Firecrawl returns full page content alongside results in a single call, with no separate scrape step required. It also supports specialized categories ("research", "github", "pdf"), time-based filtering with tbs, geo-ranked results via location, and Zero Data Retention for regulated deployments — features not available in the other tools here.

OpenAI web_search integrates directly with the Responses API and runs in three modes: single-pass fast lookup, agentic search where the model manages queries mid-reasoning, and deep research for AI agents doing multi-step multi-source tasks. Results include inline citations but no raw page content, and the tool only works within OpenAI's model stack.

Exa uses end-to-end neural networks trained for semantic web search rather than keyword-frequency ranking. For literature review and academic synthesis, that approach surfaces related papers and technical documentation that keyword queries miss.

Tavily returns citation-ready results with credibility scores and citation metadata that LangChain and LlamaIndex consume directly. It also supports full page content extraction alongside those citations, making it a viable option when agents need both readability scores and the underlying text.

Here's a quick decision framework:

  • Agent needs to read the document (changelog, paper, pricing page, documentation): Use Firecrawl
  • Agent is GPT-based and needs fast grounding with citations: Use OpenAI web_search
  • Agent is doing research or literature review: Use Exa
  • Agent needs citation-ready sources for a RAG pipeline: Use Tavily

For a detailed breakdown of each option with benchmarks and use-case fit, see the full comparison of AI search engines for agents.

Frequently Asked Questions

Is agentic search the same as RAG?

No. RAG retrieves from a pre-built index of documents ingested at a point in time. Agentic search queries the live web and reads pages as they currently exist. A production agent often uses both: RAG for internal documents and stable reference material, agentic search for open-web content and real-time signals.

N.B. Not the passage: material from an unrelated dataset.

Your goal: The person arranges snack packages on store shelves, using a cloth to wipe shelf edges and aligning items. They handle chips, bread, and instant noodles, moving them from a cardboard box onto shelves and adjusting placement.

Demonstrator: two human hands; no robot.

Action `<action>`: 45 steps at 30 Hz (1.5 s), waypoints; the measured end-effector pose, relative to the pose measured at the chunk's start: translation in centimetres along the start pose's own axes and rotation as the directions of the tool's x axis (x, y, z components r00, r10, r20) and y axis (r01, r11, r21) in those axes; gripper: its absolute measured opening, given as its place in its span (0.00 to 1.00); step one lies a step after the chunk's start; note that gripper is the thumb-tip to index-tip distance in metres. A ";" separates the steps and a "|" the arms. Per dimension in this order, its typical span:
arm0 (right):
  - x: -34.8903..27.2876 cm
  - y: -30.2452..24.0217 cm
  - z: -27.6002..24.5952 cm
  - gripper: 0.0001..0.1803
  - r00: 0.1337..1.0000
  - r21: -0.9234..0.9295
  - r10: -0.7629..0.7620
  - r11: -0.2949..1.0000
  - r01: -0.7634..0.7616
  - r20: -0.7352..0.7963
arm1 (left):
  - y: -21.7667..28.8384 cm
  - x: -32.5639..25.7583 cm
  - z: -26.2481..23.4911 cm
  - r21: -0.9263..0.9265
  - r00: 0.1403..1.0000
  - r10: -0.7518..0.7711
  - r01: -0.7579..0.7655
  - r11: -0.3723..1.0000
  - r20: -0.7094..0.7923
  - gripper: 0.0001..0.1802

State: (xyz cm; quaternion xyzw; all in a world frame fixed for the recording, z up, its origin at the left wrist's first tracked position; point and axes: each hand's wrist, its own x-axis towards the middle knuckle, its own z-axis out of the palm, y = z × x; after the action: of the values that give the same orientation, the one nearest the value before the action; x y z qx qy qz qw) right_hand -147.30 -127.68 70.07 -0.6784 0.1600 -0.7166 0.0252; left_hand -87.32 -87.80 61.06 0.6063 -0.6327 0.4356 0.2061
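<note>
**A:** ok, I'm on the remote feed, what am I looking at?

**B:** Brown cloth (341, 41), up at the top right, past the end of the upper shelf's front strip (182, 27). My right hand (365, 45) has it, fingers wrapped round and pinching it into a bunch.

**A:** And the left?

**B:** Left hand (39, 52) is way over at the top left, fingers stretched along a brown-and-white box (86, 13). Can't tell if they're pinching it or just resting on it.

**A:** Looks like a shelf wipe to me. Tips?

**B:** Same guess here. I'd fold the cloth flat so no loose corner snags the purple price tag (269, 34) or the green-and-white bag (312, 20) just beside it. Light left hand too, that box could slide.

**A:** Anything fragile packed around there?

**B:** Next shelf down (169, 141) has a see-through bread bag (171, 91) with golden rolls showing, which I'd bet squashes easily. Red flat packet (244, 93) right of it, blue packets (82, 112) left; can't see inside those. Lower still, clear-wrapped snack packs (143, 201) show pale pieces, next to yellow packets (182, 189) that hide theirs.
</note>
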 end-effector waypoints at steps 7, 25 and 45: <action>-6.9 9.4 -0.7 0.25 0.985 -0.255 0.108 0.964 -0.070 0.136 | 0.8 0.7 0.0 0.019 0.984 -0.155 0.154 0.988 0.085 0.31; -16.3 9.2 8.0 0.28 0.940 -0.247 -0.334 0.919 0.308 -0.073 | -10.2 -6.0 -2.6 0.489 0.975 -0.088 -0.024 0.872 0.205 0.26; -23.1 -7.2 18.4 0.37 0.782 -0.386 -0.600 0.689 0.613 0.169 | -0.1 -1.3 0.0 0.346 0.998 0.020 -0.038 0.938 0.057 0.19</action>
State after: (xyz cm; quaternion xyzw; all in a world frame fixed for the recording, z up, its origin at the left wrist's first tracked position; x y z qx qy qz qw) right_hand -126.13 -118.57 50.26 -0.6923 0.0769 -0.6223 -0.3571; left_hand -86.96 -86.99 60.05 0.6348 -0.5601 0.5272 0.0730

Does agentic search require a reasoning model?

No. A basic search-and-read loop works with any LLM. You call the search API, pass the results as context, and let the model synthesize. Reasoning models add value when the agent needs to evaluate result quality mid-loop, reformulate queries, or decide whether to keep searching rather than stop and synthesize.

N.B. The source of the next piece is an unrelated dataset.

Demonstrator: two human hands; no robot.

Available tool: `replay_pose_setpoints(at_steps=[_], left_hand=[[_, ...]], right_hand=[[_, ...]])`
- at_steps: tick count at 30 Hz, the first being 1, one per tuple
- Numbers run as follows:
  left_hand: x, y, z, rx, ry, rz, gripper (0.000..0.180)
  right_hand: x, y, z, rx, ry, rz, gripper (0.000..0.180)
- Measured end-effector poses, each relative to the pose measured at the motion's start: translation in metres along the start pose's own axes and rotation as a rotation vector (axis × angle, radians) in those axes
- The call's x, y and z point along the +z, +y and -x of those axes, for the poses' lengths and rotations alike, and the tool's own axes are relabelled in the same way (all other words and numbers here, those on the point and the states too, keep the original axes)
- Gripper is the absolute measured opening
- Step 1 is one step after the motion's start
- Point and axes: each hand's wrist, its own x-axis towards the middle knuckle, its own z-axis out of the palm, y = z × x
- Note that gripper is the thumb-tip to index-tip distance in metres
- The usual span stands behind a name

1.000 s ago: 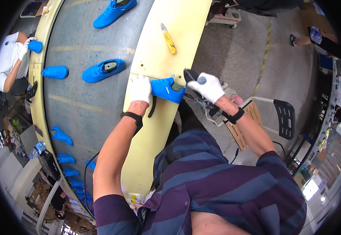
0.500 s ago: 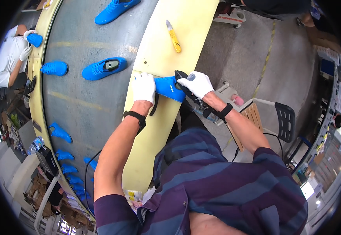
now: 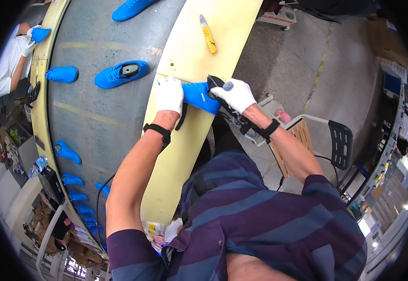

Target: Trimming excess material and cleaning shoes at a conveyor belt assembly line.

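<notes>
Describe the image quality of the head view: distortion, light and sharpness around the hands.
Head view: strong fisheye, the yellow table edge bows and the corners go black; even daylight, soft shadows; left hand, right hand and blue shoe look sharp; rim detail smears.

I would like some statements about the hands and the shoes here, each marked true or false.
1. The left hand rests on a blue shoe. True.
2. The right hand is bare. False: it wears a white glove and grips a dark tool.
3. A yellow knife lies on the cream ledge. True.
4. The shoes on the grey belt are red. False: they are blue.
</notes>
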Motion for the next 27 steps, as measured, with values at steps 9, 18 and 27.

Does the Firecrawl CLI work with Claude Code?

Yes. Running npx -y firecrawl-cli@latest init --all --browser installs Firecrawl skills to Claude Code automatically, along with Antigravity, OpenCode, and other detected AI coding agents. After restarting the agent, it discovers the skills without additional configuration.

When should an agent use time-based filtering vs. open search?

Use tbs: qdr:d or qdr:w for queries where recency is the signal: CVE disclosures, framework releases, changelog entries, pricing changes. Open search without time filtering ranks by relevance across the full web and surfaces older, authoritative content more often. The right filter depends on whether the agent needs the newest answer or the most relevant one.

Does agentic search replace a vector database?

No. A vector database is still the right layer for internal documents, proprietary data, and content you own and update deliberately. Agentic search handles the open web, where pre-indexing isn't feasible and the content you need may not have existed when you last ran the ingestion pipeline.

What's the difference between Firecrawl search and a standard search engine API?

A standard search API returns titles, URLs, and short snippets. Firecrawl's /search optionally scrapes each result and returns full page markdown in the same response. For agents doing discovery only, the difference is marginal. For agents that need to read the content, it's the difference between one API call and two, and between clean markdown and raw HTML that still needs parsing.